The average CD4+ T-cell reported was 88.2 cells/mm³ (n = 151/522), indicative of advanced immunosuppression. The average viral load reported was 82,583 copies/mL (n = 3/522). Treatment of HIV with highly active antiretroviral therapy (HAART) was reported in 342 (65.6%) patients. In one case report patients not receiving HAART with CD4-positive cell counts below 200 cells/mm³ were found to exhibit an increased prevalence of PN when compared to those receiving HAART (7.9% vs 3.4%; P = .01). ⁵ In a case where 2 patients’ PN was refractory to HAART, the addition of raltegravir to regiment dramatically improved PN in both patients. ¹ In most cases, PN improvement was observed within 2 months of commencing HAART. ²

Reported therapeutics used in PN treatment include topical therapies, specifically topical corticosteroids (n = 13, 2.49%), ultraviolet-B phototherapy (n = 12, 2.30%) and systemic therapies including corticosteroids, thalidomide, and antihistamines (n = 13, 2.49%). Comorbidities were reported in 326 patients (62.5%) and exhibited wide variability, ranging from psychiatric to cardiovascular and infectious diseases (Supplemental Tables S3 and S4). While the exact role of each comorbidity in PN occurrence and treatment in PLHIV remains unclear, it can be suggested that the presence of comorbidities may complicate treatment plans, potentially worsening the prognosis of PN in PLHIV. Positive HIV status poses an additional consideration prior to starting systemic immunosuppressants or biologics to treat PN.
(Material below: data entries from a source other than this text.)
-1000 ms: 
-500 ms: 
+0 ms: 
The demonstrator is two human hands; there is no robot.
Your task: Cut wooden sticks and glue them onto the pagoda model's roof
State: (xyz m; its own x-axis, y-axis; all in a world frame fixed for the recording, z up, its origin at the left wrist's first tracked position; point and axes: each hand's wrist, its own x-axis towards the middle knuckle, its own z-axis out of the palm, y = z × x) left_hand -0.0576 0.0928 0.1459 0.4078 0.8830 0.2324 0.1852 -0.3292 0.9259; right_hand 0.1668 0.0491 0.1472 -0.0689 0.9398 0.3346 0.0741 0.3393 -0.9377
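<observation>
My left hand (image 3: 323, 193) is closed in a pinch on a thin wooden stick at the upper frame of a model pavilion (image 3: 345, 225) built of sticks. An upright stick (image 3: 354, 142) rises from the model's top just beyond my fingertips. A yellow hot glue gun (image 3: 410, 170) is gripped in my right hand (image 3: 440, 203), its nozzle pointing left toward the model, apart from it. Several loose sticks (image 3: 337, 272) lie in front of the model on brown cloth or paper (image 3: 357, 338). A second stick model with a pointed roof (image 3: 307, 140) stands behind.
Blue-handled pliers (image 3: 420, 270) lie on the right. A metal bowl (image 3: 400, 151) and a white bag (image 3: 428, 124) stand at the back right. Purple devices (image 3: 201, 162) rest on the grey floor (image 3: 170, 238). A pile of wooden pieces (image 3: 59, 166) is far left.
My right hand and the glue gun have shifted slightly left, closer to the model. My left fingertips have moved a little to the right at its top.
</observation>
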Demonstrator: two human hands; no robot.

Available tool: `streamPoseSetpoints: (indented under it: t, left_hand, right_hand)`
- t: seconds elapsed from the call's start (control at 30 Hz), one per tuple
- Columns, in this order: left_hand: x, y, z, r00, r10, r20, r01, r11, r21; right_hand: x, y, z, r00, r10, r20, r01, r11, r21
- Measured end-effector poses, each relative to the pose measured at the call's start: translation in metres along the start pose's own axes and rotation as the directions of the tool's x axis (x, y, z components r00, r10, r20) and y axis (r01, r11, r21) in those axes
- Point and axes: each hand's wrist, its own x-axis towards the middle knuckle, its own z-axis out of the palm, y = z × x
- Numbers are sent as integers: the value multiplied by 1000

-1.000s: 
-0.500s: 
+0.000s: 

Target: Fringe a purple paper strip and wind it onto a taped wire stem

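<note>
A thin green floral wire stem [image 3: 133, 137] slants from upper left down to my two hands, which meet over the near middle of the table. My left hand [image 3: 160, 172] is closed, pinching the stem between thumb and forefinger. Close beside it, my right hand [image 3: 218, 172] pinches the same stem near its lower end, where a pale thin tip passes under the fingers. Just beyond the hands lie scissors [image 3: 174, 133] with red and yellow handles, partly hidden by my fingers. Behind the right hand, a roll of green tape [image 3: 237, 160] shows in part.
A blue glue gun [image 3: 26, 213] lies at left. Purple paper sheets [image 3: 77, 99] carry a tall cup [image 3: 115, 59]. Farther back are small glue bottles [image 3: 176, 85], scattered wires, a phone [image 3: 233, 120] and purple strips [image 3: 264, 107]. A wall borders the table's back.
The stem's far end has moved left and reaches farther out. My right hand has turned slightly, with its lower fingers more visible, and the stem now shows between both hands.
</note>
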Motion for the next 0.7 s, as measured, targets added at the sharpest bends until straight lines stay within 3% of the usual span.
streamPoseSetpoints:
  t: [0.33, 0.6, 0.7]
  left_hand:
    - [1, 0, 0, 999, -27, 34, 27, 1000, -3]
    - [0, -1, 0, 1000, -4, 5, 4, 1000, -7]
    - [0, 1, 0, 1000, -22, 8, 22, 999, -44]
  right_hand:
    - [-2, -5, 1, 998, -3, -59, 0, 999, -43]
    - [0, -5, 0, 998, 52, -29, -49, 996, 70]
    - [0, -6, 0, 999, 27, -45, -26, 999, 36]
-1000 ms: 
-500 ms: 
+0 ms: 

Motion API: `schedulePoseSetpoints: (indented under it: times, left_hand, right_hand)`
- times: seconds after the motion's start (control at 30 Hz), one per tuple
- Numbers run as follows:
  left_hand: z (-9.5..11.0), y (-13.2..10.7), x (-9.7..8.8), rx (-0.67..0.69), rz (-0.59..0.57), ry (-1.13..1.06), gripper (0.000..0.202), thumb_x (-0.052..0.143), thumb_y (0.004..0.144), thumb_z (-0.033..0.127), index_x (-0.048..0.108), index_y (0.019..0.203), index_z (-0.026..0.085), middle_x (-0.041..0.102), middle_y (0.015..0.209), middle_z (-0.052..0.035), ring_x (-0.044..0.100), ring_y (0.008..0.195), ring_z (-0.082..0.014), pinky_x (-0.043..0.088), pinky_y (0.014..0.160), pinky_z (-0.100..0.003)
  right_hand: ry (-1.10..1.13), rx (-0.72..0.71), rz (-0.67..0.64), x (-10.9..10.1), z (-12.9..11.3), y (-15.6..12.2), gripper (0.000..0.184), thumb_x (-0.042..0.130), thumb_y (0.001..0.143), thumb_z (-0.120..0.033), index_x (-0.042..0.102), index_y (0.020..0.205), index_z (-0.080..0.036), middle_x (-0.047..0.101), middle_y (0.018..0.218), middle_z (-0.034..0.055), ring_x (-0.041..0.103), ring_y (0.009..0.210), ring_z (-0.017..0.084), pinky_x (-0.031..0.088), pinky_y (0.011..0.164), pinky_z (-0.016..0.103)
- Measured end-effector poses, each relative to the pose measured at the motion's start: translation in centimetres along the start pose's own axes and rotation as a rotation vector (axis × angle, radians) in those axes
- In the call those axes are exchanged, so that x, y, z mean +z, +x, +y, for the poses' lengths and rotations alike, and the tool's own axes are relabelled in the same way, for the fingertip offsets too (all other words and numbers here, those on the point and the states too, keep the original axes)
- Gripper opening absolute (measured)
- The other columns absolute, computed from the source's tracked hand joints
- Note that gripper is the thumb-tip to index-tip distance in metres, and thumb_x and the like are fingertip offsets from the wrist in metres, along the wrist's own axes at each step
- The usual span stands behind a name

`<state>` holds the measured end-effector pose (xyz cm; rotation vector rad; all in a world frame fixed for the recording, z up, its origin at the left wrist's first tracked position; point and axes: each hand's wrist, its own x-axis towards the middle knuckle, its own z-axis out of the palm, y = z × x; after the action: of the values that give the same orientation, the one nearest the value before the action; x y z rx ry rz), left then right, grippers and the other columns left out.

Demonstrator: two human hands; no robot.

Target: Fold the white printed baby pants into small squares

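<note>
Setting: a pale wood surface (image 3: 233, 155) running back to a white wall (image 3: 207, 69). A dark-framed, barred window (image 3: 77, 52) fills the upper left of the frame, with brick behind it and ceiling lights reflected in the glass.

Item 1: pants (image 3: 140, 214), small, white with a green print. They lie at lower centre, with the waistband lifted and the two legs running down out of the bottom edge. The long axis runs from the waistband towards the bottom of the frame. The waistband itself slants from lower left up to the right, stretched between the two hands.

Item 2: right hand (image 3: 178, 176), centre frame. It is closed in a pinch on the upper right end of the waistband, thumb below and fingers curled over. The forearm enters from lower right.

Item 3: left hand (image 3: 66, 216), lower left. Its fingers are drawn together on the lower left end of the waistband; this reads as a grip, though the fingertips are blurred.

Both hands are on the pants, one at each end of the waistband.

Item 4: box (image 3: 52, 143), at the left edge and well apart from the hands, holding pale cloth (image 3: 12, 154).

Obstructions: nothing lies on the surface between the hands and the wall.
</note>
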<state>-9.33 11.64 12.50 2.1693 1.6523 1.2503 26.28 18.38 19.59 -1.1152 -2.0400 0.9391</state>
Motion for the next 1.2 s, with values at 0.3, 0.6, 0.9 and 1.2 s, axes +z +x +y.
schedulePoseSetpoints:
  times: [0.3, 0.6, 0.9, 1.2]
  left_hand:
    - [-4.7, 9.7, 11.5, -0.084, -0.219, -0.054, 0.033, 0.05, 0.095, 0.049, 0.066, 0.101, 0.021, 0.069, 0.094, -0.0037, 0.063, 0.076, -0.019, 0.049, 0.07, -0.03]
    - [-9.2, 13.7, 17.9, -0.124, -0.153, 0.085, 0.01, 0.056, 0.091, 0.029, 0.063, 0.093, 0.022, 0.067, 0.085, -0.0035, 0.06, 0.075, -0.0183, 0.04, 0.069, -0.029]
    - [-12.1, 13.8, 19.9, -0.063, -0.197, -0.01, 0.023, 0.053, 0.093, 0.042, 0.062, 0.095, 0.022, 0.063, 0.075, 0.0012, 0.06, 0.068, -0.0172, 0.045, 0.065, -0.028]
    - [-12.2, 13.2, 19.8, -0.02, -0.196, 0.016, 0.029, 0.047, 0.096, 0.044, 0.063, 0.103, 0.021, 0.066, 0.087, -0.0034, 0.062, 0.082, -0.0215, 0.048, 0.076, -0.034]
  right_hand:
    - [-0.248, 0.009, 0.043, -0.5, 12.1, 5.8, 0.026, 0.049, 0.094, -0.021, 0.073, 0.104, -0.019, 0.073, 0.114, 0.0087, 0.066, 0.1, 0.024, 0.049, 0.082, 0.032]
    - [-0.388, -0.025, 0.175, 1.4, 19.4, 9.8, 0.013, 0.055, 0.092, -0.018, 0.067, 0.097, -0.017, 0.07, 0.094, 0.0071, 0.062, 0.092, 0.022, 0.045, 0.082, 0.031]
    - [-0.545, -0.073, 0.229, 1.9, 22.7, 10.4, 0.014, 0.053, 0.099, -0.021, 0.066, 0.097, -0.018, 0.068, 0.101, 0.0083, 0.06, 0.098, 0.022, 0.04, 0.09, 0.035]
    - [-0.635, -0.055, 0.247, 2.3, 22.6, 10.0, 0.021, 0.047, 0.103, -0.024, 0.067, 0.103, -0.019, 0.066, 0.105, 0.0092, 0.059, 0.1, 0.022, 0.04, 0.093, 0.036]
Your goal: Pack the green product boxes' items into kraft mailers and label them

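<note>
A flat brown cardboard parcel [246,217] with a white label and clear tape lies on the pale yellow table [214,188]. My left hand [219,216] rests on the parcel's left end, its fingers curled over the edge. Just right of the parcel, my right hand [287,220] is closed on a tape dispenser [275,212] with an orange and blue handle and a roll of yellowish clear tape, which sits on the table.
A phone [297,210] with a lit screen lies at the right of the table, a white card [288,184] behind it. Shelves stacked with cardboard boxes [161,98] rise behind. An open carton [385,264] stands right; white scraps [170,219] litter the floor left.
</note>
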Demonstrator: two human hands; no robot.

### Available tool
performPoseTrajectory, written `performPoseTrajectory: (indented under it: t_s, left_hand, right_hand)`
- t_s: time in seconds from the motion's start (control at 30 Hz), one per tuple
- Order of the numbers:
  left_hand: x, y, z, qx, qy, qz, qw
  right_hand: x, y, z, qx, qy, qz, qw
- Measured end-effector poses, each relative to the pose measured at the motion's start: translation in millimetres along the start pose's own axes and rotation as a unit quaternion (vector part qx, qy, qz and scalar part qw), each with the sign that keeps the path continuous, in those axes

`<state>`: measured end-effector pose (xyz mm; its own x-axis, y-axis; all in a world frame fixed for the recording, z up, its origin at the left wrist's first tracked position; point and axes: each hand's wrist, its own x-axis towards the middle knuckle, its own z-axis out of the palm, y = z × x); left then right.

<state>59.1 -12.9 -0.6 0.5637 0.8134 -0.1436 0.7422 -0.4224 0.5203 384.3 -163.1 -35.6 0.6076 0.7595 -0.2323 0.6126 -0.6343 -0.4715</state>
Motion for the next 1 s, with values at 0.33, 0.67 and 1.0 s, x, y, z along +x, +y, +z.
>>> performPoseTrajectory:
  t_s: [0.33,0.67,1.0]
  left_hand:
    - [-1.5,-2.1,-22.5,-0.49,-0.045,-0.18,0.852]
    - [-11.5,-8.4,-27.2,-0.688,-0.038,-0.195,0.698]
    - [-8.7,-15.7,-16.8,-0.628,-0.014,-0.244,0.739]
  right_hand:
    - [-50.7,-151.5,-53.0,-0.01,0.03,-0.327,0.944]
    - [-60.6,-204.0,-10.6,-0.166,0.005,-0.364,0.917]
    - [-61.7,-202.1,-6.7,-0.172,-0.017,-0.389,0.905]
We provided an overview of important predictors of PN outcomes in PLHIV. Together, the general trend of the literature suggests that PN improves concomitantly with HAART use for HIV, improvements in CD4 counts and viral load. This may be explained by a reduction in inflammation, improvement in immune function, and alterations in the cytokine landscape.^1,2 Dermatologic treatments, specifically phototherapy, topicals and systemic therapies should be included in PN treatment strategies. The management of PN in PLHIV remains challenging due to the recalcitrant nature of the condition, regardless of HIV status. Limitations of this study include a small sample size and unclear risk of bias. Future research is crucial to understand the influence of comorbidities on PN prevalence in PLHIV to optimize management strategies.